| EXERCISE AIM |
Filter this listing down to the lines that contain the word "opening", and copy them.
BEGIN
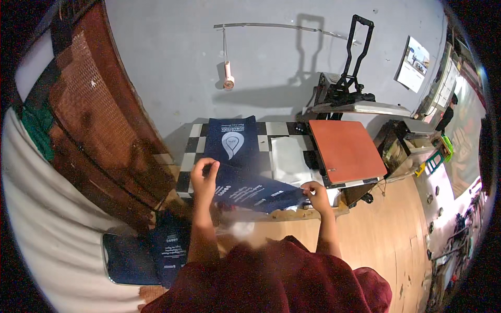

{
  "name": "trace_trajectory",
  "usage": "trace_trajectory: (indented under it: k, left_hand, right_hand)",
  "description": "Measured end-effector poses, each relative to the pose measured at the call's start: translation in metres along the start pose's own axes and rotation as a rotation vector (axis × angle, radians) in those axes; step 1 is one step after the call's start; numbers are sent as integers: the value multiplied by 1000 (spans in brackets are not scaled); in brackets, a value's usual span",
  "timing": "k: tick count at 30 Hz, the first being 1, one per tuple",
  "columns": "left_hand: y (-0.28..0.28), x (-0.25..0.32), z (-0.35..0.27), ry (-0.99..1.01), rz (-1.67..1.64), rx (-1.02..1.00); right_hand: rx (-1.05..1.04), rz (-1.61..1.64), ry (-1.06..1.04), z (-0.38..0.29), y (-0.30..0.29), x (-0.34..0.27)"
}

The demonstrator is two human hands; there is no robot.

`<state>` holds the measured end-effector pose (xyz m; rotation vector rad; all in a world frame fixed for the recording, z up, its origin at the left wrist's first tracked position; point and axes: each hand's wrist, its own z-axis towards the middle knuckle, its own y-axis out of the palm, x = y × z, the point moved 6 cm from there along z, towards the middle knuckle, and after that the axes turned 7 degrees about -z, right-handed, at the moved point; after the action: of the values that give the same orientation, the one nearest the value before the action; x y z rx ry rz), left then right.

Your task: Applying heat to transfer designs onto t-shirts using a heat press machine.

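Observation:
A dark blue printed fabric piece [270, 193] hangs stretched and slanted between my two hands at the front of a table. My left hand [204, 176] pinches its upper left corner between thumb and finger. At the right end, my right hand [318, 196] grips the other corner with its fingertips. Beyond them a second dark blue fabric piece [248, 154], bearing a white drop-shaped print and writing, lies on the black-and-white checkered tabletop [187, 158]. The held piece covers its near part.
White sheets [289, 156] lie beside an orange-red flat pad [346, 150]. What looks like a heat press with a black handle [354, 51] stands behind it. More printed blue fabric [170, 250] rests on a chair at lower left. A small pink fan [228, 78] hangs on the wall.

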<state>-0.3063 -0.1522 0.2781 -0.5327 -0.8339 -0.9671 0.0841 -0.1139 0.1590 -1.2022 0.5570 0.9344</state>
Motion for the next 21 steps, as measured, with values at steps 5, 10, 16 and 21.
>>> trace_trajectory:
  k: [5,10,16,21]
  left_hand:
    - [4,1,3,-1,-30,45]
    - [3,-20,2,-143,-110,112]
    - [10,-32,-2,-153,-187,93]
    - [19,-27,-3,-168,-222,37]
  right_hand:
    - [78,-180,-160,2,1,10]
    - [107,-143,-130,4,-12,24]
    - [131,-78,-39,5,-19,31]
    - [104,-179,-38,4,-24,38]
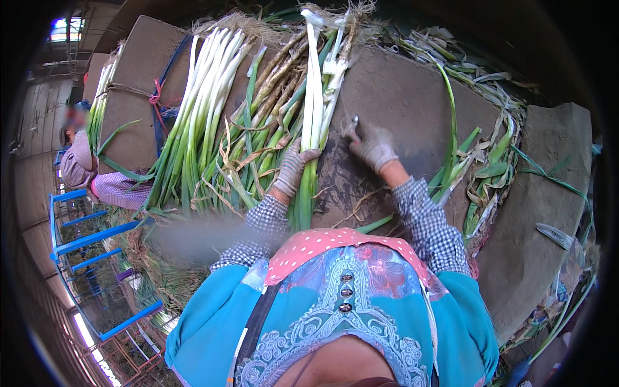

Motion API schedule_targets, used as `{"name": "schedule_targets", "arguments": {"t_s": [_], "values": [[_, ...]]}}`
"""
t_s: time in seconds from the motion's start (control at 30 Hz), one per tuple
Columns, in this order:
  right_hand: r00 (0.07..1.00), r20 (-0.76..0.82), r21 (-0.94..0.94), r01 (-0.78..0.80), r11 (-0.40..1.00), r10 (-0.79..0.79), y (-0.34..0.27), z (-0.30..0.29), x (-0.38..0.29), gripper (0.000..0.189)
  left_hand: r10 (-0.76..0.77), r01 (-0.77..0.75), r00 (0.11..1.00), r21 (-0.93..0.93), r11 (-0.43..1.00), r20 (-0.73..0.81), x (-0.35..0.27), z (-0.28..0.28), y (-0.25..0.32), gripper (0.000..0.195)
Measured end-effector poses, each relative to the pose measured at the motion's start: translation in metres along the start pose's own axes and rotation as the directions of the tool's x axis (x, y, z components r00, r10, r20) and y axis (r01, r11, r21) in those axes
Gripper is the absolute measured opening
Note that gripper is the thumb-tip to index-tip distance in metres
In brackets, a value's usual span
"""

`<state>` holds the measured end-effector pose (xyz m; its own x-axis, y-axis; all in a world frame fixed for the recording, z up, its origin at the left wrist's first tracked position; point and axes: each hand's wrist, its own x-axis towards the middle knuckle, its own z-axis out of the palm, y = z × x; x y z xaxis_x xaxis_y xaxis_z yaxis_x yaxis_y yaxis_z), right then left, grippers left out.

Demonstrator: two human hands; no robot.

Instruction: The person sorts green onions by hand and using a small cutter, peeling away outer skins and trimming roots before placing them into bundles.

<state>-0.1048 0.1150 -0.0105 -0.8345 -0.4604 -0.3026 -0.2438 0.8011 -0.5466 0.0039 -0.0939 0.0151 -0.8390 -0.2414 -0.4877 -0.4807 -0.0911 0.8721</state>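
My left hand, in a striped work glove, grips white and green long-onion stalks around their middle. Their white ends and roots point away from me. To the right of them my right hand, in a dirty light glove, is curled above the brown work surface; something small and shiny shows at its fingertips, too blurred to name. Left of my left hand lie uncleaned long onions with brown outer skins and dry leaves. Farther left is a row of cleaned long onions with white shafts.
Peeled leaf waste is heaped along the right and far edges. A brown board with a green tie and a small bladelike object lies at right. At left are a seated person, blue metal frames and more onions.
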Motion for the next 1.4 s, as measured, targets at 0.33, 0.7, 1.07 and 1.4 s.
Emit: {"name": "schedule_targets", "arguments": {"t_s": [0.33,0.7,1.07,1.4], "values": [[0.963,-0.248,0.443,0.012,0.896,0.109,-0.008,0.017,0.011,0.066,-0.066,0.095,0.973,-0.122,0.988,0.221,0.053,0.045,0.028,0.047],[0.999,-0.002,0.222,-0.044,0.974,0.046,0.004,0.016,-0.093,0.081,-0.234,0.267,0.914,-0.058,0.962,0.331,-0.043,0.01,0.014,0.049],[0.971,-0.227,0.09,-0.052,0.995,0.071,0.032,-0.016,0.021,0.056,-0.298,0.359,0.908,-0.184,0.915,0.294,-0.07,-0.005,0.015,0.045],[0.989,-0.148,0.228,0.007,0.974,0.028,0.034,-0.018,-0.025,0.074,-0.394,0.494,0.866,-0.396,0.774,0.308,-0.074,-0.03,0.011,0.054]]}}
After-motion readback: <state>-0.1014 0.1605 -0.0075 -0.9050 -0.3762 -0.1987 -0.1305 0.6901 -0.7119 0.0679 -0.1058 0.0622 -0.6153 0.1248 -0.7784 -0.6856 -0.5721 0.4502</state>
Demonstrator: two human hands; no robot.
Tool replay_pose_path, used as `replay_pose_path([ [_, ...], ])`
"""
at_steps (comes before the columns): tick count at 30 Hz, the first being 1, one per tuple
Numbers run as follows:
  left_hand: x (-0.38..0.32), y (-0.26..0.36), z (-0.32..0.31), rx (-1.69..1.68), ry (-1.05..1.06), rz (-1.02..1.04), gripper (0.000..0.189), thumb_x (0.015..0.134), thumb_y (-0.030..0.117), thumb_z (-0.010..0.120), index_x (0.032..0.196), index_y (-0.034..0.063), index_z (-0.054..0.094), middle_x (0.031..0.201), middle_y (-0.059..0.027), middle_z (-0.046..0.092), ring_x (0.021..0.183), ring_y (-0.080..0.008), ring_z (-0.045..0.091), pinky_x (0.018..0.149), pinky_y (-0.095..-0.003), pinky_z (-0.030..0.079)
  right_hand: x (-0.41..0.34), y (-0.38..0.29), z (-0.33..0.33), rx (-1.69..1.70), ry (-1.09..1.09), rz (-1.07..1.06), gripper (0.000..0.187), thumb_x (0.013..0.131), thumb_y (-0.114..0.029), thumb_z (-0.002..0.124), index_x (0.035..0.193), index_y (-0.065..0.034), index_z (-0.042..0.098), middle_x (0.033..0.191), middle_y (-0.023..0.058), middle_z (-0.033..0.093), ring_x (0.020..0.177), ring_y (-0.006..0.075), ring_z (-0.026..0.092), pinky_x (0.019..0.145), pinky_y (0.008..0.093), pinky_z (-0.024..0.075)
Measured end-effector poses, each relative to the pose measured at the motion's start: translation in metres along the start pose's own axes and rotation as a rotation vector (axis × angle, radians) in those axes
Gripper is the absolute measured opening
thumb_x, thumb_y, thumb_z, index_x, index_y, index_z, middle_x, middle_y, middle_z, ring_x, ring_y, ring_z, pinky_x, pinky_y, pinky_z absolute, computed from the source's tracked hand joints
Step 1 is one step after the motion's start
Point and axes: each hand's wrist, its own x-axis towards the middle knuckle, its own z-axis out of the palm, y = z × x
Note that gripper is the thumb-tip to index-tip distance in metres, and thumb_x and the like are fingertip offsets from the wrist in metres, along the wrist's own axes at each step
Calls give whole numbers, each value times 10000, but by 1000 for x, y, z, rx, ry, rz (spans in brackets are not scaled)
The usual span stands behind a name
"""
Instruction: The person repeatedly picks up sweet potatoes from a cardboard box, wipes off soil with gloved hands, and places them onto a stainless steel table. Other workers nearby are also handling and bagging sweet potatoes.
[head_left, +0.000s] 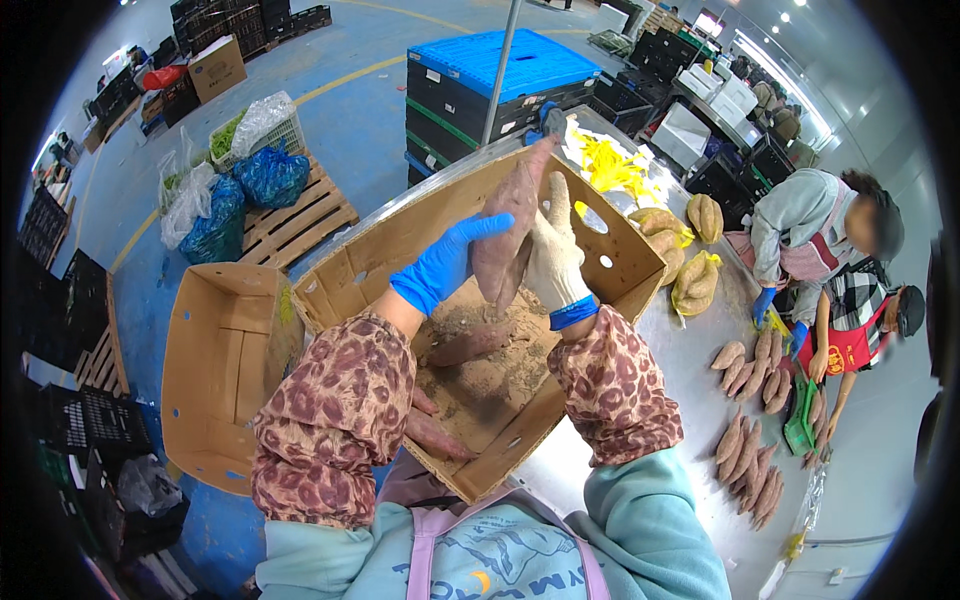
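Observation:
My left hand (448, 256), in a blue rubber glove, grips a large sweet potato (504, 232) from the left side. My right hand (556, 251), in a white knit glove over a blue cuff, holds it from the right; at least one more sweet potato seems pressed behind it, partly hidden. Both hands are above an open cardboard box (360, 281) with a soil-strewn bottom. Inside lies a loose sweet potato (469, 343), and another sweet potato (441, 436) rests in the near corner, partly covered by my left sleeve.
The box stands on a metal table (652, 420). To the right are netted sweet potatoes (696, 283), yellow net bags (611, 166) and sweet potato piles (746, 465). Two people work at the far right, near a green tray (801, 416). A cardboard box (217, 367) stands left; stacked crates (502, 67) stand beyond.

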Motion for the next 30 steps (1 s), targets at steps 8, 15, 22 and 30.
replay_pose_path([
  [8, -2, 8, 4, -15, -60, -42, 709, 888, 350, 671, 1449, 8, 405, 1348, -129, 556, 1229, -240, 532, 1071, -363, 413, 12, -21, -21, -88, -19, -40, 644, 955, -227, 626, 1492, -27, 332, 1366, 159, 528, 1201, 231, 555, 1003, 346, 468],
  [15, -21, 9, -6, 223, -174, -161, 560, 895, 299, 666, 1345, -6, 533, 1279, -110, 617, 1125, -206, 591, 1013, -334, 450, 6, -44, -14, -382, 217, -278, 344, 972, -203, 597, 1269, -32, 621, 1113, 56, 665, 1001, 120, 592, 877, 246, 486],
  [22, -9, -4, -7, 342, -85, -100, 440, 852, 293, 743, 1157, -15, 667, 1139, -100, 679, 980, -155, 619, 876, -278, 495, 11, -37, -41, -372, 307, -269, 326, 1010, -260, 547, 1139, 6, 683, 922, 53, 683, 760, 112, 625, 668, 225, 515],
  [30, -16, 5, -2, 366, -143, -133, 512, 867, 400, 697, 1188, 3, 664, 1172, -106, 661, 1047, -155, 573, 948, -268, 426, 17, -31, -43, -97, 257, -207, 328, 987, -251, 598, 1164, 19, 654, 1010, 104, 685, 849, 188, 673, 764, 299, 565],
])
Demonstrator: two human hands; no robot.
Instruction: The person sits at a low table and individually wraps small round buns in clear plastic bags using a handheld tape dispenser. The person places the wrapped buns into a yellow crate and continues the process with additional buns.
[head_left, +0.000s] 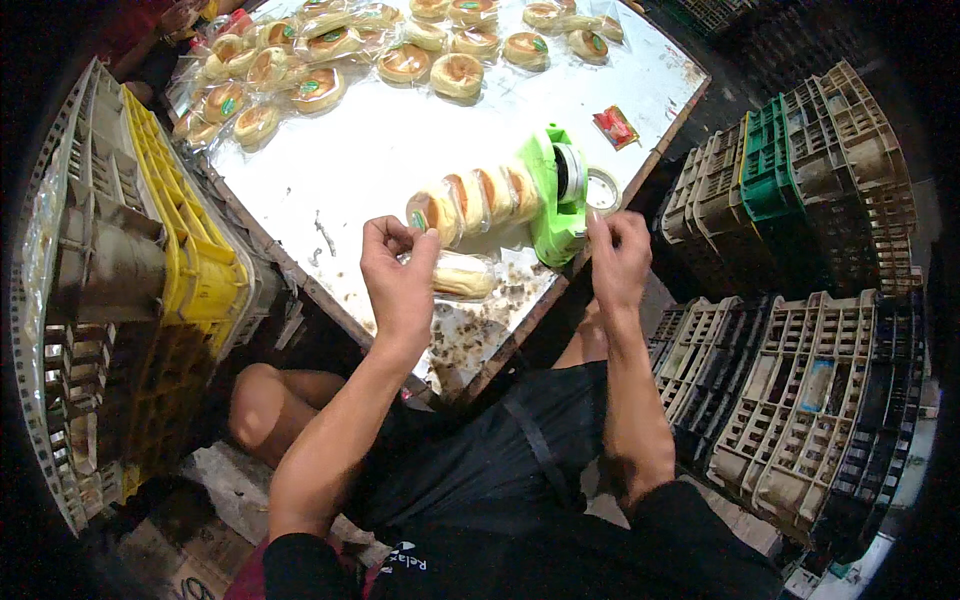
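Note:
My left hand (401, 277) pinches the end of a clear plastic bag at a pale bun (461, 275) near the table's front corner. Just behind it, several browned buns in clear wrap (480, 196) stand on edge in a row, their far end against a green tape dispenser (551, 199). Close to the dispenser's front right side, my right hand (621, 251) has thumb and fingertips together; whether a piece of tape is between them cannot be told. A roll of tape (602, 190) lies behind the dispenser.
Many bagged round buns (457, 75) cover the back of the white table (337, 187). A red packet (616, 127) lies at the right. Stacked plastic crates stand on the left (187, 247) and right (795, 397). Part of another person shows at the upper left.

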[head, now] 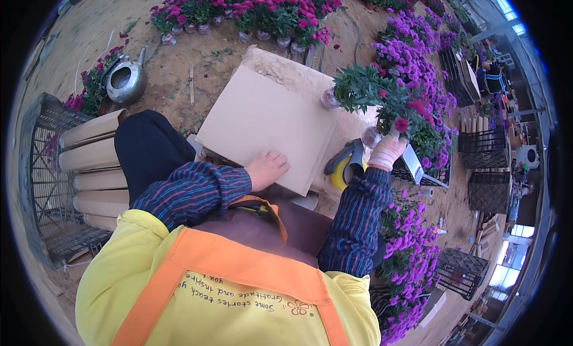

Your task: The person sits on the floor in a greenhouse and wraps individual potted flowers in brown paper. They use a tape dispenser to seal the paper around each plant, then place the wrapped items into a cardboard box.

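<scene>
My bare left hand (268, 170) rests on top of a flat cardboard piece (268, 122), near the edge closest to me. Under it lies a larger, worn cardboard surface (286, 70). My right hand (387, 151), in a striped knit glove, reaches into the leaves of a potted chrysanthemum (389, 104) with dark red blooms. Leaves hide its fingertips, so any grip is unclear. Plastic-wrapped pots (330, 99) stand on the cardboard's right side. A tape dispenser (344, 164) with a yellow part sits left of that hand, and a smartphone (412, 163) is just right of it.
A black plastic crate (49, 176) holding folded cardboard (100, 153) stands at left. Beyond it is a metal kettle (126, 81). Magenta chrysanthemums (268, 10) line the back; purple ones (412, 265) crowd the right. More crates (483, 144) and a person (492, 75) appear farther right.
</scene>
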Available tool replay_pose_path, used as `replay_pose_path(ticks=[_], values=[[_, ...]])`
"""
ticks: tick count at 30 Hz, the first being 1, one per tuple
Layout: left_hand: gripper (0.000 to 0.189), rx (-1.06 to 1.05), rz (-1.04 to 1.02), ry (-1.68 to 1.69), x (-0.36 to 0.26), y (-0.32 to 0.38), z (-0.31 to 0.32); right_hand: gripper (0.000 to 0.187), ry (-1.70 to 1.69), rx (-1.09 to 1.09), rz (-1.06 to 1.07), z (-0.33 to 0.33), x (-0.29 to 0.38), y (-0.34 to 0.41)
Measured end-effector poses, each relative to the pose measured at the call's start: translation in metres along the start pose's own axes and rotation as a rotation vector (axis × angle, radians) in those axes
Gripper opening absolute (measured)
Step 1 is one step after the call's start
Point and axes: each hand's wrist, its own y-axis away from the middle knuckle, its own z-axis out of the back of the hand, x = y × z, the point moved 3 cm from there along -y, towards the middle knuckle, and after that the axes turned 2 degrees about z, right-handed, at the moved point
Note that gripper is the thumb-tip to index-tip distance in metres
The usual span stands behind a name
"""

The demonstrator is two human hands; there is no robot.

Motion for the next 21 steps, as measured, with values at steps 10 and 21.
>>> replay_pose_path(ticks=[10,21], values=[[0.020,-0.091,0.029,-0.157,0.020,0.035,-0.022,0.044,0.084,0.362,0.605,-0.064,0.064,0.210],[0.010,-0.252,-0.015,-0.050,0.017,0.036,-0.006,0.070,0.454,0.920,0.158,-0.016,0.019,0.201]])
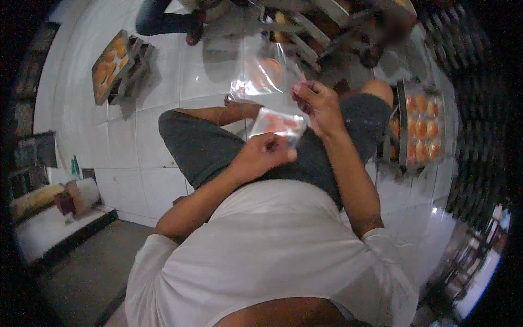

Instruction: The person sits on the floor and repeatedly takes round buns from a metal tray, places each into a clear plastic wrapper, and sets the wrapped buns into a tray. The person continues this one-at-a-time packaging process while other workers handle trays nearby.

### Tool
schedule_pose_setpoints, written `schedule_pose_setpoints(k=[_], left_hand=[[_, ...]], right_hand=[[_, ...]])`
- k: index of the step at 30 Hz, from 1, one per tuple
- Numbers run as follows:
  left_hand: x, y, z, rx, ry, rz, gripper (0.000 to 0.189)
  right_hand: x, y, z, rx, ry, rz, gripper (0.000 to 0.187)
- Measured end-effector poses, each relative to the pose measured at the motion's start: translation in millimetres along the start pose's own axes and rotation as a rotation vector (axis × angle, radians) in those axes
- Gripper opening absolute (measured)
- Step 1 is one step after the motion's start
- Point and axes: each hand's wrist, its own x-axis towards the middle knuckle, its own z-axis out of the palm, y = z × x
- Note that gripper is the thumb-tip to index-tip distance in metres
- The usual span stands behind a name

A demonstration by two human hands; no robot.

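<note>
My left hand (265,155) is over my lap, its fingers closed on a packet of transparent plastic (278,122) with orange-red print or contents; the blur hides which. Up and to the right, my right hand (320,106) pinches the edge of a larger transparent plastic bag (261,88), which catches bright glare. An orange round shape (267,72) shows in or through this bag, and I cannot tell whether it is a bun or print. Both hands are above my crossed legs in dark shorts (204,139).
To the left, a tray of golden buns (109,69) rests on other trays on the white tiled floor (159,81). Another tray of buns (423,126) stands by my right knee. Beyond are stacked trays (310,32) and a seated person's leg (167,22). Dark stacked racks (470,122) line the right.
</note>
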Motion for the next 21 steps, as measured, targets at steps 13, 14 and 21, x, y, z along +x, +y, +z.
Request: schedule_pose_setpoints(k=[13, 14, 21], left_hand=[[6, -22, -145, -0.041, 0.923, 0.523, 0.032], [-17, -15, -143, -0.100, 0.920, 0.420, 0.031], [-89, -112, -171, -0.297, 1.092, 0.192, 0.026]], right_hand=[[151, -193, -3, -0.982, 0.511, -0.963, 0.040], [180, -222, -26, -1.092, 0.544, -0.980, 0.044], [290, -254, -79, -1.221, 0.163, -0.461, 0.083]])
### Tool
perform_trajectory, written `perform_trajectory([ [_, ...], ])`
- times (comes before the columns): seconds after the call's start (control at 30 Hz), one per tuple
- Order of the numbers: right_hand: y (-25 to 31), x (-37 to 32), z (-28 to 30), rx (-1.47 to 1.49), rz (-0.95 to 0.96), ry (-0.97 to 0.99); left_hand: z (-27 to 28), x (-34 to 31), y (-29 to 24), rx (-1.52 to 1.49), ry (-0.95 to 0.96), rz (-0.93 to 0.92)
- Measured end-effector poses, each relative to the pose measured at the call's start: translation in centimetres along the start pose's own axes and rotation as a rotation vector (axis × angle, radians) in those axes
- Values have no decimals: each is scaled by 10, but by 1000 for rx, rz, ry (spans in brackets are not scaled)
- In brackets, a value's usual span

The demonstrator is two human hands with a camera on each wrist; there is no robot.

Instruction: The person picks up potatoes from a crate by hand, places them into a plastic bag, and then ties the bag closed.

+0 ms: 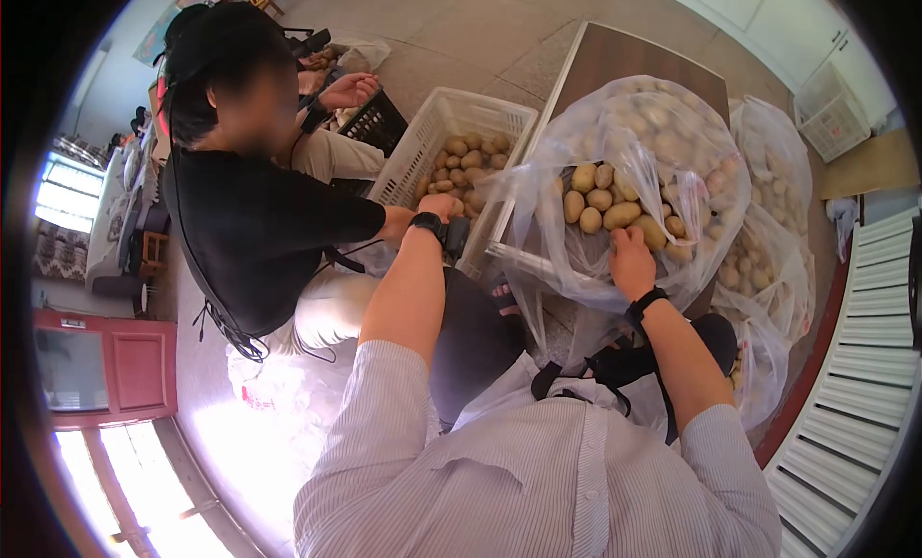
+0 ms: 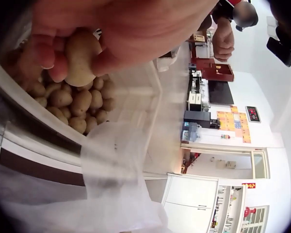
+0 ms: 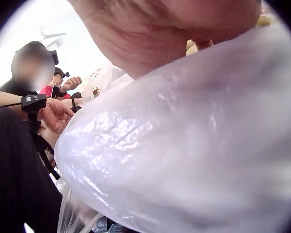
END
| FINAL ANSWER |
Gripper is the absolute measured opening
Gripper is the absolute measured opening
Gripper opening absolute (measured)
- Gripper opening absolute (measured)

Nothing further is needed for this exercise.